How to complete this task: Repeat every line of the following material exactly.

Supplied information:

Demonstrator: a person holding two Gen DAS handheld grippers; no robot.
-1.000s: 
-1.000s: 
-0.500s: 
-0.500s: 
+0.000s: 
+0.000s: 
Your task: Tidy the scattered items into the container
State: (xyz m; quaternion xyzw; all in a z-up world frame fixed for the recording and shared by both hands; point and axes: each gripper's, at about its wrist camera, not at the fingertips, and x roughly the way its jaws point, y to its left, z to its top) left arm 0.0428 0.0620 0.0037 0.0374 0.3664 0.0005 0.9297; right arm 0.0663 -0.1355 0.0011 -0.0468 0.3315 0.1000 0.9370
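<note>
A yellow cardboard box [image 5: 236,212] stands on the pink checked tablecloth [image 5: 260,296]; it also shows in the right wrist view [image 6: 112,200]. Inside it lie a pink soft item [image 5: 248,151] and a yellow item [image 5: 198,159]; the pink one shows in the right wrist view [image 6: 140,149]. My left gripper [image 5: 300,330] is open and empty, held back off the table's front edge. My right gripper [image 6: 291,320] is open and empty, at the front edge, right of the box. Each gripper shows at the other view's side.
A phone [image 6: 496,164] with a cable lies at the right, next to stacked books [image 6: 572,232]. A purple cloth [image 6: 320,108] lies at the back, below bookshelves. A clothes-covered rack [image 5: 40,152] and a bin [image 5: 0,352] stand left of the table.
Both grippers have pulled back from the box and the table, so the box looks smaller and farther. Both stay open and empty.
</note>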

Response:
Demonstrator: a person holding two Gen DAS handheld grippers; no robot.
-1.000s: 
-1.000s: 
-0.500s: 
-0.500s: 
+0.000s: 
+0.000s: 
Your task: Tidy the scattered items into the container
State: (xyz m; quaternion xyzw; all in a z-up world frame fixed for the recording and shared by both hands; point and axes: each gripper's, at about its wrist camera, not at the fingertips, and x roughly the way its jaws point, y to its left, z to its top) left arm 0.0428 0.0620 0.0037 0.0374 0.3664 0.0005 0.9297; right arm 0.0663 -0.1355 0.0011 -0.0468 0.3315 0.1000 0.9370
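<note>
A yellow cardboard box [image 5: 236,212] stands on the pink checked tablecloth [image 5: 260,296]; it also shows in the right wrist view [image 6: 112,200]. Inside it lie a pink soft item [image 5: 248,151] and a yellow item [image 5: 198,159]; the pink one shows in the right wrist view [image 6: 140,149]. My left gripper [image 5: 300,330] is open and empty, held back off the table's front edge. My right gripper [image 6: 291,320] is open and empty, at the front edge, right of the box. Each gripper shows at the other view's side.
A phone [image 6: 496,164] with a cable lies at the right, next to stacked books [image 6: 572,232]. A purple cloth [image 6: 320,108] lies at the back, below bookshelves. A clothes-covered rack [image 5: 40,152] and a bin [image 5: 0,352] stand left of the table.
Both grippers have pulled back from the box and the table, so the box looks smaller and farther. Both stay open and empty.
</note>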

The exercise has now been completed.